§ **PROBLEM REQUIREMENTS**
Give back exactly the lines from the start of the listing to the line containing "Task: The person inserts", inclusive, and nothing beyond them.

§ **EXERCISE DATA**
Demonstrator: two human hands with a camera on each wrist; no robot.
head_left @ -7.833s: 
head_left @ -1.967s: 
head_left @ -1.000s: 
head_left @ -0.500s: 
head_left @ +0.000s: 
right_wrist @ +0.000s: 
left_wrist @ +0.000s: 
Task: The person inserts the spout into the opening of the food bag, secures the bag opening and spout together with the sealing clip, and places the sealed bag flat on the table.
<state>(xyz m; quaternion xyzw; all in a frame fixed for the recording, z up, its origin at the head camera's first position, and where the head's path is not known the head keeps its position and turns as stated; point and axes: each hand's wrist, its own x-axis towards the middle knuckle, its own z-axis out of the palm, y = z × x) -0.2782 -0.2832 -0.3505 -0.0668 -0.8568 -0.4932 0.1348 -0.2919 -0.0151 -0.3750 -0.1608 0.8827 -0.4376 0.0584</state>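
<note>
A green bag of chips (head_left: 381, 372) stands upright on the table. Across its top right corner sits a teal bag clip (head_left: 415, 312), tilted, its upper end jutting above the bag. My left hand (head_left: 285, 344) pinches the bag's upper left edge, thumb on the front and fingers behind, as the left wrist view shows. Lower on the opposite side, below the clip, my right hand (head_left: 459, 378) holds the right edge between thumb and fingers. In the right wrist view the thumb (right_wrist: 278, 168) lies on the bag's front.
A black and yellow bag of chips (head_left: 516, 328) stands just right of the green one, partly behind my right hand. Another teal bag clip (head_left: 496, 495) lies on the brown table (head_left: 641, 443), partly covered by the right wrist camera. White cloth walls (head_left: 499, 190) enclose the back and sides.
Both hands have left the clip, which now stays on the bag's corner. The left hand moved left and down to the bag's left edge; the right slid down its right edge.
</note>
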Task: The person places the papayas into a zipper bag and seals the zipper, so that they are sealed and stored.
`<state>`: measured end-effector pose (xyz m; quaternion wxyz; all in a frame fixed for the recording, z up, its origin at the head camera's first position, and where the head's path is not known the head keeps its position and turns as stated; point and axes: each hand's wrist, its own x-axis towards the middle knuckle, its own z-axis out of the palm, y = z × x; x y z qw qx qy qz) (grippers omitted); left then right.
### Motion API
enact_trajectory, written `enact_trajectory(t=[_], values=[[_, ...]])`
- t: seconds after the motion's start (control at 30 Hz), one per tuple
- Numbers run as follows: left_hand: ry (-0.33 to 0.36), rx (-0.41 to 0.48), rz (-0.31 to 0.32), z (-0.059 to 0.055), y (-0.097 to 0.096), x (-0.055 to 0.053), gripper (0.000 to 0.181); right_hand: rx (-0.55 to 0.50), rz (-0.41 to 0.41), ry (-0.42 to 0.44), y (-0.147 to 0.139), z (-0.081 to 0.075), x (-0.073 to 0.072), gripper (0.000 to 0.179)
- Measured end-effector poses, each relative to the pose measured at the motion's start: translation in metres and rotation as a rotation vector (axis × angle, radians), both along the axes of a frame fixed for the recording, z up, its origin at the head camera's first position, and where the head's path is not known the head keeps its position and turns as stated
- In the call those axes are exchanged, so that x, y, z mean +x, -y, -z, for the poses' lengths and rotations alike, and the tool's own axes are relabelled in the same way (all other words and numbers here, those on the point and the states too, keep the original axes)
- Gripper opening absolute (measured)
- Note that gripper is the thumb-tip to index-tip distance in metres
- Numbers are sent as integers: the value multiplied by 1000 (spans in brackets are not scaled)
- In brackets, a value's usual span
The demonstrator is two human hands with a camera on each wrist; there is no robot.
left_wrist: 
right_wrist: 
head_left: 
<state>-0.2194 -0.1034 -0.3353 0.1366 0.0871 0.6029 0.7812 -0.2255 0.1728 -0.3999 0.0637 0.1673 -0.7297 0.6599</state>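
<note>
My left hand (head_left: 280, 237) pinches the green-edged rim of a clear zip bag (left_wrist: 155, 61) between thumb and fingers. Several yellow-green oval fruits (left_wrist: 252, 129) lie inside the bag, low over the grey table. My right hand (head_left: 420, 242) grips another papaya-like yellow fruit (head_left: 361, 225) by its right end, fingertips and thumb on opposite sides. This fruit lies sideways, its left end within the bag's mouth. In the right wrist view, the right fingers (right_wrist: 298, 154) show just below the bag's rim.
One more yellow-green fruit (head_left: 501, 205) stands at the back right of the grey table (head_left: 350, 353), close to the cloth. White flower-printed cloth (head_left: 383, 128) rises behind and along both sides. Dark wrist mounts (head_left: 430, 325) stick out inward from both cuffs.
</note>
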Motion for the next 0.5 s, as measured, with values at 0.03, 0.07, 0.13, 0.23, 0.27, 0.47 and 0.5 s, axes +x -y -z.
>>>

§ **SOLUTION FOR THIS PROBLEM**
Demonstrator: two human hands with a camera on each wrist; no robot.
head_left @ -7.833s: 
head_left @ -1.967s: 
head_left @ -1.000s: 
head_left @ -0.500s: 
head_left @ +0.000s: 
right_wrist @ +0.000s: 
left_wrist @ +0.000s: 
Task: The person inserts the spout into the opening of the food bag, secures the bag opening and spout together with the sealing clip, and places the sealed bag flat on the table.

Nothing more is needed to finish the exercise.